Year 2019, yet another success for the Artificial Intelligence (AI) startups. Indeed there is increasing interest in AI acquisitions, and new annual high for money raised by AI startups (estimated at USD 18.5b+, with USD 3.7b being raised in just Q4 2019)… this is despite overall economics hurdle and slow down of the M&A activity globally.
The UAE is the first country in the world to establish a Ministry of Artificial Intelligence and one of the first to come up with national AI strategy. UAE is committed to attract investments into AI in multiple sectors including public sector, transportation, healthcare, renewable energy, and education.
According to Crunchbase, there are approximately 100 AI startups based in UAE (almost half of which are in Dubai), with top 10 accounting for the USD 20m of funds raised within the past few years. These represent deals that received some publicity, obviously figure would appear higher should we account for angel investors and private equity that kept low. The most successful AI startup in terms of fundraising is happened to be Crowd Analyzer, which secured USD 3.5m investment in Q4 2019.

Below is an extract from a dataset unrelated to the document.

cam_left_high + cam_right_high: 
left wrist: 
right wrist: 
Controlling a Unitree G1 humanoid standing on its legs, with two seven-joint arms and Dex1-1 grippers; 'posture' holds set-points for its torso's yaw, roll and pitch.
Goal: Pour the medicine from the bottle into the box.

So, what are the things potential investor or buyer may would want to know about AI startup?
Number #1. Obviously financial performance and market potential. I discuss, some of those in nontraditional (Digital) sense in one of my recent articles here.
Number #2. Technology aspects of the Artificial Intelligence.
AI startups predominantly leverage technology that can be attributed to domains of (1) data crunching (2) computer vision (3) natural language recognition.
For example, imagine startup that does sentiment analysis of the customers in social media. Such case would require to develop model trained on data. Data eventually would be collected from various sources (in different forms and shapes) and would require to be of certain quality. As a next step solution would leverage natural language recognition capability to derive insight (such as type of sentiment). Data collection and analysis require algorithms to be able to parse, normalize, categorize and contextualize the text before it can be analyzed for features and converted into insight.
It is a complex thing, but I invite you to look into the aspects of data and natural language recognition models that can provide some degree of certainty that investors or acquirers may decide to examine.
It might become apparent that success of the AI technology implementation is in the way data is threated, including aspects such as data ingestion, storage, and enrichment. And one may want to look at quality of the input data, data storage and ingestion pipeline. This is super critical as quality of data determines success of the solution.
Actual analysis of data (Natural language recognition in our case) is based on Machine Learning algorithms and models. Despite how models being developed there are some business metrics that can be applied to assess its performance. This may include comparison of the algorithms and models against top research in this area and possible baseline models.
One of the indicators of the overall performance might be defined as combination of accuracy and precision. Another important aspect might be ability of the solution to overcome statistical barrier. For example, degree of statistical bias and variance of the model may provide an indication for further development. One would ideally want to have a model with relatively low bias and variance level. This is where many ML projects go into iterative development and look for additional training data.
In my view, both sides of the AI (potential investors/buyers and startups) have to prepare for success and should assess aspects going beyond compelling business case and management commitments. Technology aspects appear to be often underestimated and should be considered by potential investors and buyers as they may have detrimental impact to the overall success of the business case.